WORK TO BE COMPLETED |
Reproduce the entries below exactly, but only from the line containing "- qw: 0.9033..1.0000" to the line containing "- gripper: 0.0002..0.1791", inclusive.

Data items
○ ○ ○ ○

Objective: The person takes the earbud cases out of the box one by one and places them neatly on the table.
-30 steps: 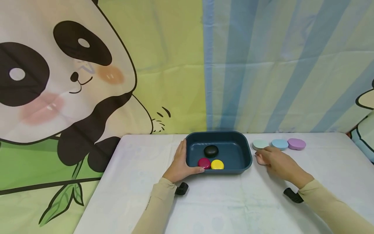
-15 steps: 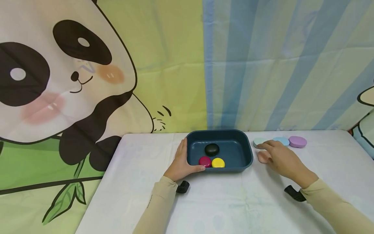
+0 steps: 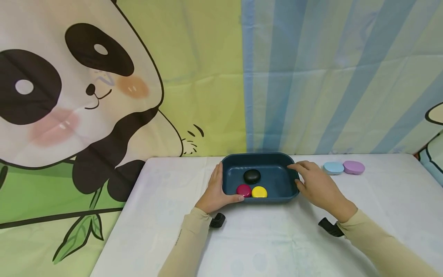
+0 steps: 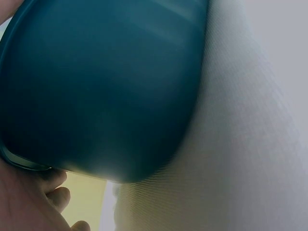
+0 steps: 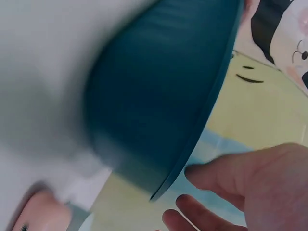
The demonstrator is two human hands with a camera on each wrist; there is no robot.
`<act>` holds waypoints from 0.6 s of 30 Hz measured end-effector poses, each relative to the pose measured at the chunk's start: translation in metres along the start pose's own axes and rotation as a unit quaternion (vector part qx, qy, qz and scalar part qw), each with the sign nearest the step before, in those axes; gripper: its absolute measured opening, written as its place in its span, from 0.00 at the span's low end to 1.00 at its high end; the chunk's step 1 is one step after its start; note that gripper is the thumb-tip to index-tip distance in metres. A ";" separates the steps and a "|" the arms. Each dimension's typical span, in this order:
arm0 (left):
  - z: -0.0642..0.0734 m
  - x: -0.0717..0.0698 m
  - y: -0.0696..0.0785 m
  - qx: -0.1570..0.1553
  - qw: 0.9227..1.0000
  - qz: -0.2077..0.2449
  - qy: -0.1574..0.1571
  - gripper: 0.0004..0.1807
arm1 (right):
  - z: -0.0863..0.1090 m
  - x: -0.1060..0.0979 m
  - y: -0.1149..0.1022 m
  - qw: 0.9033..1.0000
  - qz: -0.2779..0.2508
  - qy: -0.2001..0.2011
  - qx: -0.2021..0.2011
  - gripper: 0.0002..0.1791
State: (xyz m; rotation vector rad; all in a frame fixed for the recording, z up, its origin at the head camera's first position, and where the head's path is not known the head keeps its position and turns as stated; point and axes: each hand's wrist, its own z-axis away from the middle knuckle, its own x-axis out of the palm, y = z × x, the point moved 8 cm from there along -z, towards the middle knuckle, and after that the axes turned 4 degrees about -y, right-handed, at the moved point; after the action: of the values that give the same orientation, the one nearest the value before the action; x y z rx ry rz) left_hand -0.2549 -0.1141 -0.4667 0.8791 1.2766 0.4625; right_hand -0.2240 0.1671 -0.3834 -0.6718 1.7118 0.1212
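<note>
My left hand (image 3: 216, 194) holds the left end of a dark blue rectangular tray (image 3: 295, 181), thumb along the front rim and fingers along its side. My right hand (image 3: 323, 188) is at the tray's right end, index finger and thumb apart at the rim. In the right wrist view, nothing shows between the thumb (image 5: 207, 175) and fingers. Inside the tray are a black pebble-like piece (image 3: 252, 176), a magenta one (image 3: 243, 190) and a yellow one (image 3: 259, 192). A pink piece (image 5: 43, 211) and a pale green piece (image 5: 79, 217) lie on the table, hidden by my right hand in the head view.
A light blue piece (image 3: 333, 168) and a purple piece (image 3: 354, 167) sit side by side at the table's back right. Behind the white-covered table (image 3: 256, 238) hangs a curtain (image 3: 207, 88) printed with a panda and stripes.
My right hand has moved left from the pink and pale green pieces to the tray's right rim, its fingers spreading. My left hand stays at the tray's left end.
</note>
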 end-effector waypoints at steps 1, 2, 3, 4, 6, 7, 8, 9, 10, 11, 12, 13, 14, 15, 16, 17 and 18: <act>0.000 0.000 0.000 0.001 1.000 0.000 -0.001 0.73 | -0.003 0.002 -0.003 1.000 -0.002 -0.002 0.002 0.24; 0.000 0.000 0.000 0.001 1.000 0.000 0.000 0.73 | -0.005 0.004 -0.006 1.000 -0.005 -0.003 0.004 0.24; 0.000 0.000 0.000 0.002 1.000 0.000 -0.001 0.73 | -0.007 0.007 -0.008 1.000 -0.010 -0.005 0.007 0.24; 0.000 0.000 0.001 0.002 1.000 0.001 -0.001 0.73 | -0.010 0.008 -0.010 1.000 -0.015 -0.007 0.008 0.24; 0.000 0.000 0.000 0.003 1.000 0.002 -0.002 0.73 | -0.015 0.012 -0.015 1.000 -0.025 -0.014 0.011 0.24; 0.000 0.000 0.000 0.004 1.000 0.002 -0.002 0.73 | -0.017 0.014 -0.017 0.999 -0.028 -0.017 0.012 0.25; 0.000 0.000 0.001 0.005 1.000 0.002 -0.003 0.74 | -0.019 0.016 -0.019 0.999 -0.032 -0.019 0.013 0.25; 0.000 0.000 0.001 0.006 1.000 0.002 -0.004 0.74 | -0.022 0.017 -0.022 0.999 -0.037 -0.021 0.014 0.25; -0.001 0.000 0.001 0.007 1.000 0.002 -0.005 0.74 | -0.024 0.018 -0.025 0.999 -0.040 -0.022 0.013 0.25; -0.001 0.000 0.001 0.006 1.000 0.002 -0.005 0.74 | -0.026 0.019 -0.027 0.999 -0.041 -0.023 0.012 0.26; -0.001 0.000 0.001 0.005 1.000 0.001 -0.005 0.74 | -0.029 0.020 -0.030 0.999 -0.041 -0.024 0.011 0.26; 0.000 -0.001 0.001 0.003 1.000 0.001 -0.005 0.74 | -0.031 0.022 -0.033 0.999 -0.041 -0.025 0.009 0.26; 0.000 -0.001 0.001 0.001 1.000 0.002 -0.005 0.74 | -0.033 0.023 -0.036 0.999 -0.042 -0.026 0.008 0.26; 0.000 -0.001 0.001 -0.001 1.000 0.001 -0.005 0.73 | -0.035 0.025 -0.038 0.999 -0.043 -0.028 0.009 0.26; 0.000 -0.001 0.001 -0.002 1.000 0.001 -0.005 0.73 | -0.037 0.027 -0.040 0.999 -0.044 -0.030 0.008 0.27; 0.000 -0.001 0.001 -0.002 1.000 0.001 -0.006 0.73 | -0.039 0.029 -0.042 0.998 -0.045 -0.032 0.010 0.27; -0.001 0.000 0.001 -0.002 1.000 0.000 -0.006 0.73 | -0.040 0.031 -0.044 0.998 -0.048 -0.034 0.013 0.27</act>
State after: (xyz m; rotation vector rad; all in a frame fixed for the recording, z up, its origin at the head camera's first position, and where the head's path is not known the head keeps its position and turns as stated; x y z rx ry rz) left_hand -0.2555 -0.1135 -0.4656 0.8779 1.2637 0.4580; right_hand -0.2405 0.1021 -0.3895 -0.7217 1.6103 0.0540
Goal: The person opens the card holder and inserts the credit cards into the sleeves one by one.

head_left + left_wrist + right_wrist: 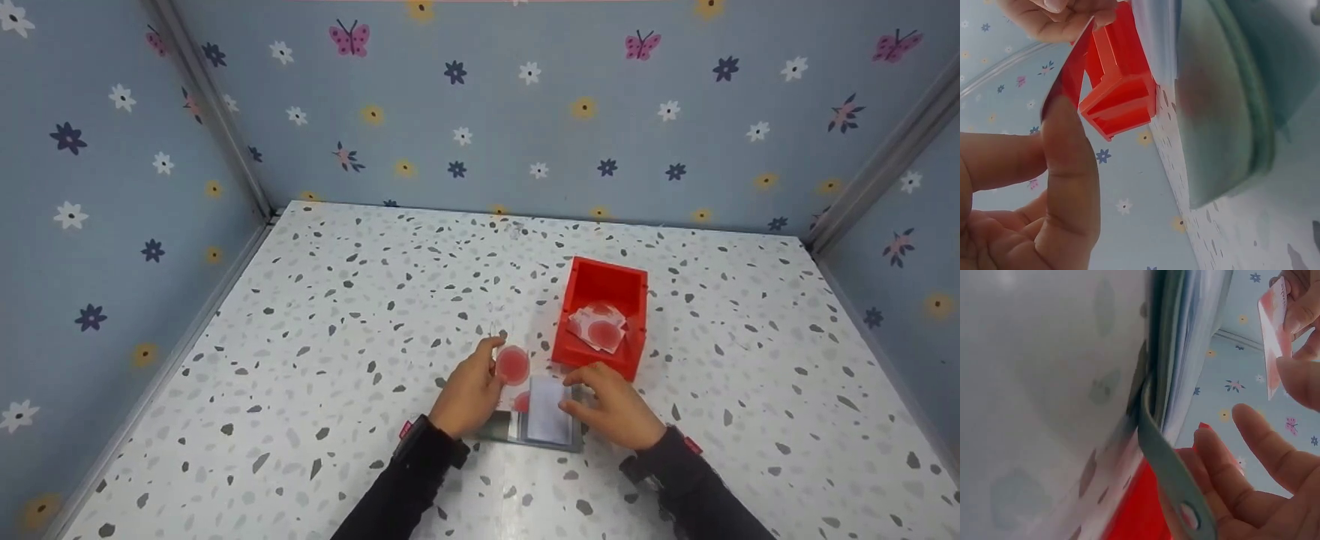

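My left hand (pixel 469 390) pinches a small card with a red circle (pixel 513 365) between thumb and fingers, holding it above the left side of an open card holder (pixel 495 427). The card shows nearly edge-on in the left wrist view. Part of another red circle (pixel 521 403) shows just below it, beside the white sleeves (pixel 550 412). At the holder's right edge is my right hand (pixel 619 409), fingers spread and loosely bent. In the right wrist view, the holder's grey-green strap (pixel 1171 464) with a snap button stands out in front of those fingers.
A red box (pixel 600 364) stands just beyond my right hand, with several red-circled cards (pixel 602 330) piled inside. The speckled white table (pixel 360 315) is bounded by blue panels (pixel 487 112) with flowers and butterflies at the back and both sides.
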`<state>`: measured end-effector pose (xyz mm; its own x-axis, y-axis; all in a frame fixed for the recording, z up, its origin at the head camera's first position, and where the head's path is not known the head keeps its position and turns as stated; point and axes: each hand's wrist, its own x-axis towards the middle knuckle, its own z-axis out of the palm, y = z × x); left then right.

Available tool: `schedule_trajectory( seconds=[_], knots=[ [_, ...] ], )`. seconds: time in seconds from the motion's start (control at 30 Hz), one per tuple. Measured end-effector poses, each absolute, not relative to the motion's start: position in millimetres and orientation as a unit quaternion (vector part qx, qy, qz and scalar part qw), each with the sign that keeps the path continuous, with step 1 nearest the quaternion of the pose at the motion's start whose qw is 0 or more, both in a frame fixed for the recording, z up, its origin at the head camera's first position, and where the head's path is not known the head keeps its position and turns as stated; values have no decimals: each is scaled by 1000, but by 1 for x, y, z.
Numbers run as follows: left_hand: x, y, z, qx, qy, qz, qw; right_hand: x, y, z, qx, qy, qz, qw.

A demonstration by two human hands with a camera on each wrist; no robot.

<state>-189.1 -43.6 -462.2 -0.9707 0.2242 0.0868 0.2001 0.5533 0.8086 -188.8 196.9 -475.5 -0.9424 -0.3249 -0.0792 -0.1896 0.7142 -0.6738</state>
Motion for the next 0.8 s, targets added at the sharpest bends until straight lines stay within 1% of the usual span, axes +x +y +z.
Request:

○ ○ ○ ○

WRITTEN ANSWER |
  - qw: 0.9033..1.0000
  - qz: -0.2779..0.2508
  - qy: -0.2001..0.2011
  - qx: -0.2021..0.2011
  - gripper: 0.0002..0.1791

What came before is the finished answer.